New Zealand dairy giant Fonterra says independent tests have confirmed that Anlene milk powder in Bangladesh is free from melamine.
A Bangladesh agency had found traces of the industrial chemical in eight dairy brands it tested, including Fonterra's milk powder from New Zealand, that was sent to Bangladesh and packaged into the Anlene brand locally.
The tests were done in the wake of the milk contamination scandal in China. Four children have died and more than 53,000 have been made ill with kidney problems after consuming milk laced with melamine to cheat quality tests.
At the heart of the scandal in China was milk powder made by Sanlu Group, which is 43% owned by Fonterra.
Fonterra says results on Thursday from the Health Sciences Authority in Singapore on samples from Bangladesh have come back negative for melamine.
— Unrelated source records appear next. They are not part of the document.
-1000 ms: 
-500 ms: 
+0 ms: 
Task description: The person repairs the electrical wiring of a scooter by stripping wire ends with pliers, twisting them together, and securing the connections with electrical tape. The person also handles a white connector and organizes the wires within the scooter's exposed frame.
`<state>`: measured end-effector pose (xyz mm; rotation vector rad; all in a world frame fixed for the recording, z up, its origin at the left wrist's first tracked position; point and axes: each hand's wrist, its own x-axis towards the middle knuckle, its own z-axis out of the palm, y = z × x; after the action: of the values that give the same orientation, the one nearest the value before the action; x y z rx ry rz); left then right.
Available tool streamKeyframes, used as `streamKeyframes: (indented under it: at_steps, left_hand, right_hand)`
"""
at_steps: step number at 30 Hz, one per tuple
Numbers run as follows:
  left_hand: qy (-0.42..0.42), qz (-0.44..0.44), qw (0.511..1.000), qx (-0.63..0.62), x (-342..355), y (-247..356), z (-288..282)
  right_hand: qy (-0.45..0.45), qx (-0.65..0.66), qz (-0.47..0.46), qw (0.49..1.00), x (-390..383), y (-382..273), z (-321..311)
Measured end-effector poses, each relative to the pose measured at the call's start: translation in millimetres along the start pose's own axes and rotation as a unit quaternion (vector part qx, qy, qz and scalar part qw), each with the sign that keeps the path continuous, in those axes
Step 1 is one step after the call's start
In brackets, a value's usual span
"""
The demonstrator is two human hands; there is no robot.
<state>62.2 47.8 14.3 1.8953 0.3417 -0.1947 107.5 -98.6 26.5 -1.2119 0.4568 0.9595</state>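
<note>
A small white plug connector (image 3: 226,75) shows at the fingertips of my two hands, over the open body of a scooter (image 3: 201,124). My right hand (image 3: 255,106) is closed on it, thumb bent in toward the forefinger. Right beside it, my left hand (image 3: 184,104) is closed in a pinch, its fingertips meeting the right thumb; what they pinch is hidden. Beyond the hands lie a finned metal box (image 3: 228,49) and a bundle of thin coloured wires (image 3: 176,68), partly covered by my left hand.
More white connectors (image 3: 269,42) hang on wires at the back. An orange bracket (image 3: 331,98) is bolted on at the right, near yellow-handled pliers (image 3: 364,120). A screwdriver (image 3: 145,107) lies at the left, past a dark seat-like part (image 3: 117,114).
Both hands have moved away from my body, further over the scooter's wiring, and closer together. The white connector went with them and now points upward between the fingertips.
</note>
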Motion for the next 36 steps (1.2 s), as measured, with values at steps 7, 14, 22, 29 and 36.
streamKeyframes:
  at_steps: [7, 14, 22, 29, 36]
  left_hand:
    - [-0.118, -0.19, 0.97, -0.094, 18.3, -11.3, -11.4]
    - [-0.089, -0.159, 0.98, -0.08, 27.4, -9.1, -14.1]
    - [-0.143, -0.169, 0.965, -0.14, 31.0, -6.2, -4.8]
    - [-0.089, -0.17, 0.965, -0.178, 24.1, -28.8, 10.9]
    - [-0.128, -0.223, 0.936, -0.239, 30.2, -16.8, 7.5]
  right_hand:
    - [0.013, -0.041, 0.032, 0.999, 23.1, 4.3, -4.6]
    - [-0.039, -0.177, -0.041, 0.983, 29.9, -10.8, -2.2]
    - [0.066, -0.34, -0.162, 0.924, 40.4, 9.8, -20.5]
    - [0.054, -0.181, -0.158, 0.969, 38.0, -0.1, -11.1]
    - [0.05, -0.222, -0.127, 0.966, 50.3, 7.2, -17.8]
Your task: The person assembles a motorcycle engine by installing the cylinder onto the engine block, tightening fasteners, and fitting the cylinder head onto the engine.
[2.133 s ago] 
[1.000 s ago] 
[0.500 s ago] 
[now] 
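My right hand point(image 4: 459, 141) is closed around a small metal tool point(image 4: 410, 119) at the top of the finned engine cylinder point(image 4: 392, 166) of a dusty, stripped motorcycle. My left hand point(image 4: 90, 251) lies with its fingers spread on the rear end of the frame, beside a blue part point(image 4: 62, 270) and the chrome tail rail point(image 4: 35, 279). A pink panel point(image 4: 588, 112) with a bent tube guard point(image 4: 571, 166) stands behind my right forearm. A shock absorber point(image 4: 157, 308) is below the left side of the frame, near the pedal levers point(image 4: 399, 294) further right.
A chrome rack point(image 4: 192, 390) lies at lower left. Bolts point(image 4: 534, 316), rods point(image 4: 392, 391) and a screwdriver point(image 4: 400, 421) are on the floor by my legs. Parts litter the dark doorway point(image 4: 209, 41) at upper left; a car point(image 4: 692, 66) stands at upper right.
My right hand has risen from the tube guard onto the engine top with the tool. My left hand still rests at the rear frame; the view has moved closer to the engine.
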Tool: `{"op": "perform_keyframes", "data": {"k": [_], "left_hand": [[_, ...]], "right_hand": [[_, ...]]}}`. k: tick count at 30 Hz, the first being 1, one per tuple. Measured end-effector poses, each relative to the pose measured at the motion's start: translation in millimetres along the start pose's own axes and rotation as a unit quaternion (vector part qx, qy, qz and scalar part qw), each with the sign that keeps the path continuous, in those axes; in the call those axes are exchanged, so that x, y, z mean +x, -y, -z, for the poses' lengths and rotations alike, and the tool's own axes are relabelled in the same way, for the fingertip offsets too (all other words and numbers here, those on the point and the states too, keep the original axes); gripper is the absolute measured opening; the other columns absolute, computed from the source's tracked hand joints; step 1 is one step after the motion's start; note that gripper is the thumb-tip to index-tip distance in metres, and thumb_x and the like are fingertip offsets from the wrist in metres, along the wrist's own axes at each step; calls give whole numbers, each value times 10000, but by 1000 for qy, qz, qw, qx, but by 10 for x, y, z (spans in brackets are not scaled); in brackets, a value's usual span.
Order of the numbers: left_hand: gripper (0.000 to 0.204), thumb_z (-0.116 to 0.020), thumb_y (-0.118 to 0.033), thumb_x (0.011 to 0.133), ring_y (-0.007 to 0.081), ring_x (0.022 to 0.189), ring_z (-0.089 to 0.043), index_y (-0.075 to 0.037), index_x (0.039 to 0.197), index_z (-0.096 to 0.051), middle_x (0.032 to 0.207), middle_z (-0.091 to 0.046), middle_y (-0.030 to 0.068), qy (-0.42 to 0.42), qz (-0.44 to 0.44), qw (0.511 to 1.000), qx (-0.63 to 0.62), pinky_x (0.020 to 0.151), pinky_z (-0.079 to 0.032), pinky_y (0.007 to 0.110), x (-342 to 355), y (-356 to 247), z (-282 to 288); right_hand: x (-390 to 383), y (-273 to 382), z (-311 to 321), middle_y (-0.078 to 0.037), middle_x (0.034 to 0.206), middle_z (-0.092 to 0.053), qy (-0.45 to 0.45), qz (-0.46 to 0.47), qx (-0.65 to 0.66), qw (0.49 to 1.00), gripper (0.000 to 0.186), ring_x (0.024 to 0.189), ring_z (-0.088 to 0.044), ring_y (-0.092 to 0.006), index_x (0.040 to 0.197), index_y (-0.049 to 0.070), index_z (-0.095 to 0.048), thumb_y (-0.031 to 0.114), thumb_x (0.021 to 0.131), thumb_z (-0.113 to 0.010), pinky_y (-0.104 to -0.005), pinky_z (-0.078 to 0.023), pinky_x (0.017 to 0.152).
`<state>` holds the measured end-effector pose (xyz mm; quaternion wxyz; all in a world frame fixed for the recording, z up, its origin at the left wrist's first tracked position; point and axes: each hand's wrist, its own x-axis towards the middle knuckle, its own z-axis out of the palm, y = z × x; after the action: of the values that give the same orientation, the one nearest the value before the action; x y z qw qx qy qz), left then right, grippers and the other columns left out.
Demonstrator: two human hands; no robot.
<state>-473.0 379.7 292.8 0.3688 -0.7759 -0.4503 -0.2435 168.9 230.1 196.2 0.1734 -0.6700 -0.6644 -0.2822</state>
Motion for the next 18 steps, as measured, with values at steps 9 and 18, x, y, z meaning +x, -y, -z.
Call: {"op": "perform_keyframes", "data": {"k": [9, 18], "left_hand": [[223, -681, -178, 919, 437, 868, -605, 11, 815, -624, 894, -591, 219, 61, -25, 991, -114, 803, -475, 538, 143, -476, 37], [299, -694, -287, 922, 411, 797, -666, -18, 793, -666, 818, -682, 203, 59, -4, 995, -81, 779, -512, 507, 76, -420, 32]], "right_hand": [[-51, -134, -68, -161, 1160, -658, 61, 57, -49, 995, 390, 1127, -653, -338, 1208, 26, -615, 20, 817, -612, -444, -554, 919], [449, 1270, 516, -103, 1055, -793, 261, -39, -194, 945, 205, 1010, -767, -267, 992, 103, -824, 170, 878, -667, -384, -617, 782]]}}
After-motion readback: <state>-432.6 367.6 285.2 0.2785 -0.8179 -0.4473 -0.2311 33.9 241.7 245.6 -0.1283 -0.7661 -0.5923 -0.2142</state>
It believes Bangladesh government tests on the product, which are expected to be released in the next few days, will also be negative.
Melamine found in eggs
Hong Kong has detected melamine in yet another batch of chicken eggs from mainland China, the third such find in the city in under a week, prompting the former British colony to urge Beijing to take action.
Melamine has been found in a variety of Chinese-made products from milk and chocolate bars to yoghurt exported around the world, including egg products in South Korea, leading to items being pulled from shop shelves.
The level of melamine found in the eggs, from central Hubei province, was 3.1 milligrams per kilogram, above the limit of 2.5 in Hong Kong. The first batch of tainted eggs, produced by Hanwei Group in the northeastern port city of Dalian, was detected over the weekend.
Problem eggs were also found in Hangzhou in eastern Zhejiang province, China's official Xinhua news agency said on Wednesday. The eggs, from China's northern Shanxi province, contained 3.5 mg melamine in every kilogram.
The discovery of melamine in eggs has triggered more alarm, as it confirms what experts have long suspected - that the chemical is deely embedded in the human food chain.
Melamine and its derivatives are widely used in animal feed and pesticides in China but no one knows how harmful they can be to people if they are exposed to it over a long period of time.
Premier Wen Jiabao, at the closing of an Asia-Europe summit on Saturday, vowed China would do all it could to bring the quality of Chinese food products up to international standard. Chinese officials had already said the problem had been contained.
Hong Kong, which returned to Chinese rule in 1997, pledged to broaden its checks on meat, vegetables and processed food last week.